Boris’in ne yapmak istediğini kestirmek zor. Trump’ın daha iyi eğitim görmüş ikizi Boris muhtemelen oyundan zevk alıyor ve sonuçlarla pek ilgilenmiyor. Kariyeri Amerikalı ikizi kadar yolsuzluk imalarıyla bezeli olmasa da hatırı sayılır sayıda başarısız girişimi mevcut. Belki de bütün bunları sırf ilgi çekmek ve sevilmek için yapıyor ve arada koca bir ülke heba oluyor.

Boris Johnson başbakanlık atamasını ‘şu ve ya bu şekilde’ AB’den 31 Ekim’de çıkacağız sözüyle kazandı. Özellikle de AB ile bir anlaşma yapmadan birlikten ayrılma vurgusu partinin ve ülkenin aşırı sağının oyunu almasını sağladı. 2016 referandumundan bu yana AB’den çıkma taraftarlarının nüfus içindeki payı yüzde 50’nin altına inmiş olsa da genel olarak aşırı sağa kayışın hızlandığını söyleyebiliriz.

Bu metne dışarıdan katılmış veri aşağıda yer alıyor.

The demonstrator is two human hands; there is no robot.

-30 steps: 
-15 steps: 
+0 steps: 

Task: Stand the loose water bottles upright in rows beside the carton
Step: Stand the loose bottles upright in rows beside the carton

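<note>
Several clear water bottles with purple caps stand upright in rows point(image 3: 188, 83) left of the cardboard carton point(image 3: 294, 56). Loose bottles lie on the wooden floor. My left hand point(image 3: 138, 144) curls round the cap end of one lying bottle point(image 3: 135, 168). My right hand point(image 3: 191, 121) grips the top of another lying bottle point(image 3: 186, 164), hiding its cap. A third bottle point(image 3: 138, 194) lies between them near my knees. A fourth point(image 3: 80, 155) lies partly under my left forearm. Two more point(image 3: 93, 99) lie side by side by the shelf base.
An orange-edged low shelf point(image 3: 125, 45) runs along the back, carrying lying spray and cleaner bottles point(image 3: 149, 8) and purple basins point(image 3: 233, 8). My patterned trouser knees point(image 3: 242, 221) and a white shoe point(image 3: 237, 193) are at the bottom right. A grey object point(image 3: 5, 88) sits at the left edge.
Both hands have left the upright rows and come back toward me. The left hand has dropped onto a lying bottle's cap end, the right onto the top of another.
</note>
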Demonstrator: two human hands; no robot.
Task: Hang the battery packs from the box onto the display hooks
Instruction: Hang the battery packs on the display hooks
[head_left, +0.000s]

Bunun bir yansıması aşırı sağ partilerin ve siyasetçilerin oylarındaki artış, diğeri ise ırk, milliyet ve din odaklı nefret suçlarındaki artış. Referandum tartışmalarından önceki döneme göre nefret suçları ortalama yüzde 15 dolayında artmış durumda. Bu tür suçların sayısında bazı kritik dönemlerde ani sıçramalar görüldü.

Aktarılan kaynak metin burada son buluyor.